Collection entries
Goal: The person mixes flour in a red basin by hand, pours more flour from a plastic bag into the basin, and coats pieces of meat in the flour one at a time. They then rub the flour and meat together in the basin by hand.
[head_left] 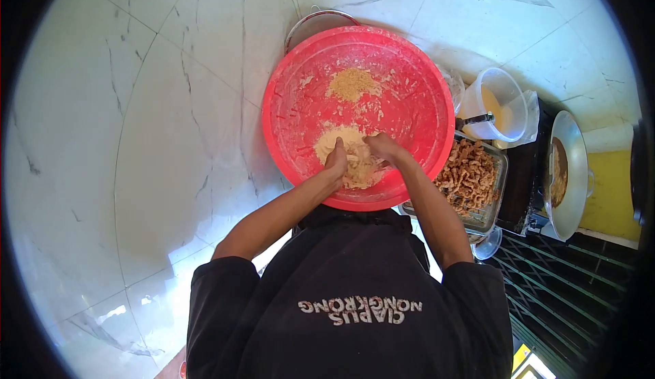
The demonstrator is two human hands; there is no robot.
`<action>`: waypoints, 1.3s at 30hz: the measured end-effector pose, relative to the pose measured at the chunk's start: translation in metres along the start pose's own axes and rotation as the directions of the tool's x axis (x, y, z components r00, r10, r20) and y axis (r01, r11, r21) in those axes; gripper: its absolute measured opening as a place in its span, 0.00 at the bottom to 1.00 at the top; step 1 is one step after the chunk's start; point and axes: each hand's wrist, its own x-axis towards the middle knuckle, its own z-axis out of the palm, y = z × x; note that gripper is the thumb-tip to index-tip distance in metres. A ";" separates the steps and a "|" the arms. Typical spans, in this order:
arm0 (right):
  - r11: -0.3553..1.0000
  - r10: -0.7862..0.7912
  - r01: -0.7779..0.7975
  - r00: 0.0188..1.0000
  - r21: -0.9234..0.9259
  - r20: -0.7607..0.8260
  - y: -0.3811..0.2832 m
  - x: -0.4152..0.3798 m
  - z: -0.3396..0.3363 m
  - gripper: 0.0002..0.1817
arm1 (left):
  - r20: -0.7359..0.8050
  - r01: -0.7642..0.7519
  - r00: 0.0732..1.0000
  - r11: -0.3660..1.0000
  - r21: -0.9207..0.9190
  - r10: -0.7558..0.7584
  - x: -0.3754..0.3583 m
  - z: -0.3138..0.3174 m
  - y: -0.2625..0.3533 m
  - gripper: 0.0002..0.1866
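Both of my hands are inside a large red basin [276,116], at its near side. My left hand [336,157] dips into a pile of pale flour [349,137], its fingertips partly buried. On the right of the same pile, my right hand [383,148] is bent down with its fingers curled toward the flour; what they hold, if anything, is hidden. A smaller heap of yellowish crumbs [353,84] lies farther up in the basin. Flour and small bits are spread over the red surface.
Right of the basin, a tray holds brown fried pieces [469,178]. Behind it stands a clear bucket [506,92] of yellowish liquid with a dark handle over its rim. Farther right is a wide metal pan [576,174]. A round sieve rim [321,16] shows behind the basin.
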 end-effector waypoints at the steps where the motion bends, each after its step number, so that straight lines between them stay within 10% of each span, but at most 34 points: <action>1: 0.994 -0.030 0.031 1.000 -0.103 0.007 0.007 0.014 -0.009 0.25 | 0.038 0.028 0.999 1.000 -0.001 -0.028 -0.013 0.000 0.008 0.37; 6: 0.799 -0.267 0.245 0.963 -0.549 0.041 0.065 0.091 0.005 0.25 | -0.089 -0.025 0.996 0.999 -0.026 0.023 0.045 -0.011 -0.017 0.41; 11: 0.988 -0.037 0.037 0.999 -0.149 0.005 0.040 0.054 0.033 0.25 | -0.137 0.022 0.990 0.997 0.070 -0.012 0.084 0.008 -0.040 0.39; 20: 0.872 -0.206 0.146 0.975 -0.468 -0.081 0.049 0.055 0.001 0.24 | -0.132 0.033 0.991 0.998 -0.045 -0.039 0.023 0.001 -0.009 0.41; 23: 0.999 0.032 -0.031 0.998 -0.020 0.050 0.024 0.018 0.021 0.26 | -0.084 0.075 0.993 0.990 -0.120 -0.086 0.052 0.008 -0.021 0.42; 26: 0.992 0.040 -0.032 0.997 -0.125 0.062 0.031 0.037 0.020 0.24 | -0.101 0.104 0.987 0.974 -0.201 -0.126 0.007 0.028 0.000 0.43; 32: 0.750 -0.550 0.347 0.800 -0.563 -0.239 -0.010 -0.002 0.008 0.20 | -0.119 -0.038 0.993 0.943 -0.329 -0.002 -0.030 0.000 0.017 0.42; 39: 0.513 -0.706 0.331 0.688 -0.792 -0.170 -0.018 0.015 0.050 0.19 | -0.171 -0.114 0.983 0.939 -0.324 0.061 -0.046 0.006 0.022 0.43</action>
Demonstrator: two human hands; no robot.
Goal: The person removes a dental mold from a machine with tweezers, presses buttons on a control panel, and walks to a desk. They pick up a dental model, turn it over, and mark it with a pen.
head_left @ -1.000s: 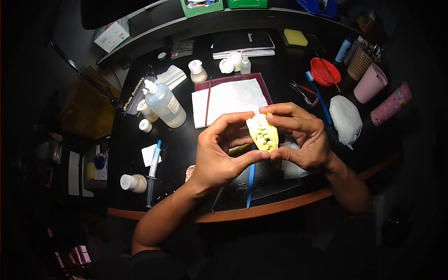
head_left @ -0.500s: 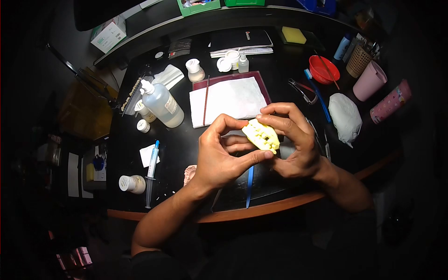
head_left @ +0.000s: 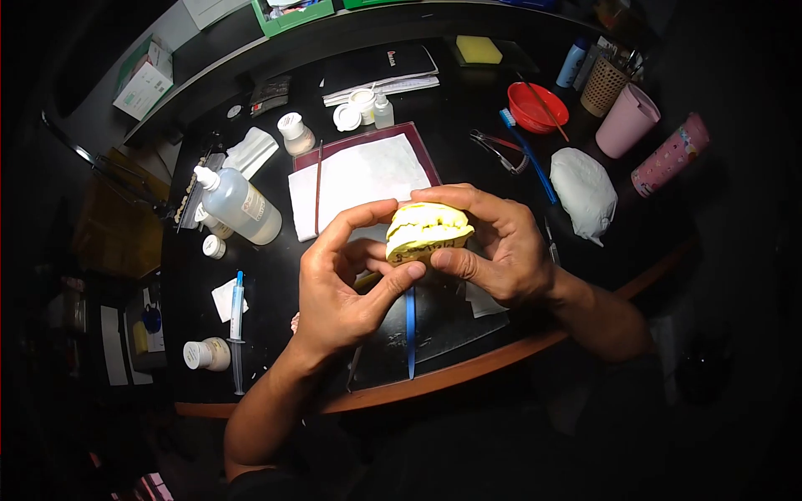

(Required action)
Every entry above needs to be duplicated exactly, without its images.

(Answer to the exercise)
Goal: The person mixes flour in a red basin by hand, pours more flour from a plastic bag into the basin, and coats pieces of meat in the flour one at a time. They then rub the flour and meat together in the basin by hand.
[head_left] 
The demonstrator is two human hands; there is no robot.
`<action>`: waypoints, 1.3s at 30hz: the measured end-effector pose, relative to the pose measured at the chunk's start: translation in metres along the start pose's own axes and rotation as the directions of the tool's x axis (x, y, z components r00, r10, r20) and y axis (r01, r11, r21) in those axes; gripper: its absolute measured opening as a place in its span, 0.00 at the bottom to 1.00 at the top; step 1 is one step after the chunk's start; point and axes: each hand's wrist, its own x-axis towards the middle knuckle, its own z-axis out of the palm, y = z × x; note that gripper is the thumb-tip to index-tip distance in metres. A ";" separates the steps and a "|" the arms. Typical spans, in this order:
arm0 (right):
  - r11: -0.3553..1.0000
  - r10: -0.7862..0.7912
  - r01: -0.7779..0.7975
  - r00: 0.0188..1.0000
  - r21: -0.9234..0.9259
  - r20: -0.7607..0.8260
  - y: -0.3811..0.2832 m
  - x: -0.4152..0.3798 m
  - z: -0.3396..0.3363 m
  - gripper: 0.0002..0.1817
arm1 (left):
  - r20: -0.7359..0.8050
  - r01: -0.7642..0.7519
  - r00: 0.0732..1.0000
  - r11: -0.3660..1.0000
  - r21: -0.9207..0.9190
  - r10: -0.7558..0.7584
  - x: -0.3754..0.3583 m
  - z: -0.3138..0.3174 m
  - y: -0.2625..0.3533 m
  - gripper: 0.0002..0.1866
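Both of my hands are inside a large red basin [276,116], at its near side. My left hand [336,157] dips into a pile of pale flour [349,137], its fingertips partly buried. On the right of the same pile, my right hand [383,148] is bent down with its fingers curled toward the flour; what they hold, if anything, is hidden. A smaller heap of yellowish crumbs [353,84] lies farther up in the basin. Flour and small bits are spread over the red surface.
Right of the basin, a tray holds brown fried pieces [469,178]. Behind it stands a clear bucket [506,92] of yellowish liquid with a dark handle over its rim. Farther right is a wide metal pan [576,174]. A round sieve rim [321,16] shows behind the basin.
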 end-effector waypoints at the steps where the motion bends, each after its step number, so that straight lines between them stay within 10% of each span, but at most 34 points: <action>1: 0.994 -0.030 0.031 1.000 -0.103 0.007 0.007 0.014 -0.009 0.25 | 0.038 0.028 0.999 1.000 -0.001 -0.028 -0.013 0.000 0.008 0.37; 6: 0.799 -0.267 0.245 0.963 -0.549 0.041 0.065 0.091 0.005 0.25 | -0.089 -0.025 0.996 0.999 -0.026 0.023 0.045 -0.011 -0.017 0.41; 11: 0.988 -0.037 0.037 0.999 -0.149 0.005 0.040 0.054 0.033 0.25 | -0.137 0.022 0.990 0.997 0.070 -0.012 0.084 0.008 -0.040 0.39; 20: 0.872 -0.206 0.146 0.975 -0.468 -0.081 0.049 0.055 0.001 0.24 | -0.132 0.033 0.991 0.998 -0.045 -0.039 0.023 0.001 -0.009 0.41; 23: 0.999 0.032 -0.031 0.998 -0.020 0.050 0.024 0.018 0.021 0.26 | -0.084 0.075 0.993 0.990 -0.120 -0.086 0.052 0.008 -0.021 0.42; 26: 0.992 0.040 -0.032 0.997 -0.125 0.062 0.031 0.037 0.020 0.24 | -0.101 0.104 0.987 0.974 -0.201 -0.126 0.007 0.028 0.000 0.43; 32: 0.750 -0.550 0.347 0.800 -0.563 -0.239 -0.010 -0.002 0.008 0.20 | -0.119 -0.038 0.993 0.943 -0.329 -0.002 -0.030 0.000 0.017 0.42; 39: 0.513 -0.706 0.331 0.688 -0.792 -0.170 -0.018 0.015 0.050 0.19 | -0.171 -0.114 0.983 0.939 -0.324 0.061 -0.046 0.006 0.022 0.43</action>
Demonstrator: two human hands; no robot.
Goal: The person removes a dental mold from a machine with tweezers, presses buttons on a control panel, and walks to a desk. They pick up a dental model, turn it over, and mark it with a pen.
head_left @ -1.000s: 
head_left @ -0.500s: 
head_left @ +0.000s: 

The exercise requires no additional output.